Per chiarire la differenza tra la semplice esecuzione di un brano, così com’è scritto, e l’interpretazione del medesimo brano, basterà pensare ad un episodio estremamente comune tra i musicisti: agli inizi dei propri studi accade di suonare un brano portandolo a termine correttamente in termini di lettura e ritmica.

Sopraggiunge poi il Maestro, che esegue lo stesso brano; eppure ciò che ascoltiamo sembra estremamente diverso, più coinvolgente, tutto prende il giusto posto.

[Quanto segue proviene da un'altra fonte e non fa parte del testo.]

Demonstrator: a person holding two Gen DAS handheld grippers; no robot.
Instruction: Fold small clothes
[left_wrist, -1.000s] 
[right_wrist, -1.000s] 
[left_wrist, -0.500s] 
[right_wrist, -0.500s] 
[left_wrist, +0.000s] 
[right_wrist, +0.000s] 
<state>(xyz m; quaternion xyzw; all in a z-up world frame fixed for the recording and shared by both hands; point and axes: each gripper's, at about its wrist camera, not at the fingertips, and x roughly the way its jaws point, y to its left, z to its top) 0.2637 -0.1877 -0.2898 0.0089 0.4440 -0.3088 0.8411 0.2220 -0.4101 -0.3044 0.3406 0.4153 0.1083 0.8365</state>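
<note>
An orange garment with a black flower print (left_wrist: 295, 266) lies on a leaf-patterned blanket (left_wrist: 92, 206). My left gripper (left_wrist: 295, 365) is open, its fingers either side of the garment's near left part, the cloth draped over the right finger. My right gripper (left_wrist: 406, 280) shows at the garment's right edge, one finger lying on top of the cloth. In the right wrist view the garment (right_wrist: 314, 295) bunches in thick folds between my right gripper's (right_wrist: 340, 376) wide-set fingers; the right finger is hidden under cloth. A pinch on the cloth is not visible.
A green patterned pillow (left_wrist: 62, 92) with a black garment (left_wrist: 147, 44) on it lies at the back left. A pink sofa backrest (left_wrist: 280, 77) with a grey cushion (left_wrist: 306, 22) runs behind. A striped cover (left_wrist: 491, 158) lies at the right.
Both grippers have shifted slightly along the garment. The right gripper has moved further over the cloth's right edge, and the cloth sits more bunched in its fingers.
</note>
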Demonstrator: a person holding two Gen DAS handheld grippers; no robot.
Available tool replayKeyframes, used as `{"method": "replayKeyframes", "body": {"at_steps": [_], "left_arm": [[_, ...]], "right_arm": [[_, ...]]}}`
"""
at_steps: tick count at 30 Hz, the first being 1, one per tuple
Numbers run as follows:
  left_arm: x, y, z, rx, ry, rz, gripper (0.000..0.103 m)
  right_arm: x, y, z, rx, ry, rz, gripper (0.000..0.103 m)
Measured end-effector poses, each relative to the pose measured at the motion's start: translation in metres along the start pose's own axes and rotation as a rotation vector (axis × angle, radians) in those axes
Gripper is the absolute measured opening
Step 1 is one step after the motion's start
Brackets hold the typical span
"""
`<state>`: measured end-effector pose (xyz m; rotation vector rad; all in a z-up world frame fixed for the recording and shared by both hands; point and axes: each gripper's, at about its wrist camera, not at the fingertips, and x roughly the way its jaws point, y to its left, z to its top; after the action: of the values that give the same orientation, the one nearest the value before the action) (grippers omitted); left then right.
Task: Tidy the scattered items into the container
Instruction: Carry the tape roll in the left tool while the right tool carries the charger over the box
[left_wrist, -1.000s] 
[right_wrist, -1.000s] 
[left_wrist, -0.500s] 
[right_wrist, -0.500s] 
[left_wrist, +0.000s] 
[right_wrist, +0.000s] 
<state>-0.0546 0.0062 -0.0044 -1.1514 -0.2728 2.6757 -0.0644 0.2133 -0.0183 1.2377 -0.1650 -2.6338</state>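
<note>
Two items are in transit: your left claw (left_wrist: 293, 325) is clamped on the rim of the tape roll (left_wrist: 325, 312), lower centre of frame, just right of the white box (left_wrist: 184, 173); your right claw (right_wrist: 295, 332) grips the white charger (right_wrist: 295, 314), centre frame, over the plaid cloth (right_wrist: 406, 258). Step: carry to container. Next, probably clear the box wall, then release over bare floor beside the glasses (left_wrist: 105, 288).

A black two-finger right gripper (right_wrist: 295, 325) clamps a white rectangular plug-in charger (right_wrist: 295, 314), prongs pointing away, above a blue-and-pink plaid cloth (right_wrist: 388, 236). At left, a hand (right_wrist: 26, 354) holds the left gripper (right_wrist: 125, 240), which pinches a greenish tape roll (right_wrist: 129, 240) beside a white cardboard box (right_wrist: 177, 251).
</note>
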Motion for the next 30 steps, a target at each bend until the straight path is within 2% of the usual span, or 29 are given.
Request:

La differenza sta nel “non scritto”.

Imparare dai grandi interpreti

Non esiste un modo assoluto per interpretare tutto il repertorio pianistico, motivo per cui la figura del docente è imprescindibile per avere indicazioni accurate. Per i pianisti che si trovano ad un punto avanzato della propria formazione è utile integrare le lezioni di strumento con la conoscenza dell’armonia, l’analisi delle forme compositive e la lettura degli scritti di didatti e musicisti autorevoli.

Fra tanti testi consigliamo: “L’arte di suonare il pianoforte” di Heinrich Neuhaus, “Chopin visto dai suoi allievi” di Jean-Jacques Eigeldinger, “Abbozzo di una nuova estetica della musica” di Ferruccio Busoni ed in genere tutti i trattati scritti da autorevoli musicisti e compositori.

Mentre alcuni di questi testi forniscono indicazioni pratiche sul suonare il pianoforte, altri invece trasmettono il pensiero musicale dei compositori, andando a condizionare l’interpretazione del pianista stesso.

Cinque consigli per iniziare

Al di là della ricerca personale che deve scaturire dalla curiosità del singolo, possiamo individuare alcuni punti di partenza che possono facilitare il lavoro.

In primis può venire in aiuto dei pianisti ricordare che tutta la musica strumentale è in qualche modo derivata dal canto, e dunque cantare a voce alta una melodia da eseguire al pianoforte ci farà notare da subito dove sono necessari i respiri, quando evitare di suonare alcune note in maniera troppo “diretta” in favore di una leggerissima attesa, dove concedersi un rubato.

In secondo luogo la frase musicale va considerata alla stregua di un discorso parlato. Nessuno terminerebbe una frase alzando il tono della voce; piuttosto, è naturale che la voce si abbassi leggermente quando si finisce un discorso. Allo stesso modo va ricordato categoricamente di chiudere tutte le frasi musicali senza terminarle “urlando”.

La dinamica, che all’inizio degli studi sembra l’elemento sacrificabile in favore della nota giusta, è in realtà un elemento estremamente caratterizzante di un brano. Non va assolutamente messa in secondo piano.

Infine, una volta appurata la conoscenza del brano, è importante abbandonare la tendenza ad affrettare il ritmo dovuta ad uno stato ansioso, ricordandosi di respirare… in tutti i sensi! Non è raro sorprendere un pianista trattenere il fiato inconsapevolmente a causa dell’eccessiva tensione.

Armonia ed ascolto

Nel tempo si noterà che la conoscenza dell’armonia e l’analisi formale dei brani da eseguire è il punto di svolta per rispondere ad ogni domanda sul perché si suona in un certo modo e per dare un senso al discorso musicale guardandolo nel suo insieme.

D’altra parte è utilissimo ascoltare più interpreti di spessore eseguire lo stesso brano, sia per emulare ciò che si preferisce che per abituare l’orecchio ad alcune tendenze comuni nella prassi esecutiva.

Curiosità

Sebbene i pianisti in erba siano spesso convinti del contrario, in realtà l’interpretazione dei brani più complessi richiede un lungo lavoro anche ai professionisti.

Ne è un esempio Arturo Benedetti Michelangeli, uno dei più grandi pianisti di tutti i tempi: sembra infatti che eseguisse in pubblico solo i brani che aveva avuto modo di maturare a livello interpretativo e sonoro… addirittura per circa un anno!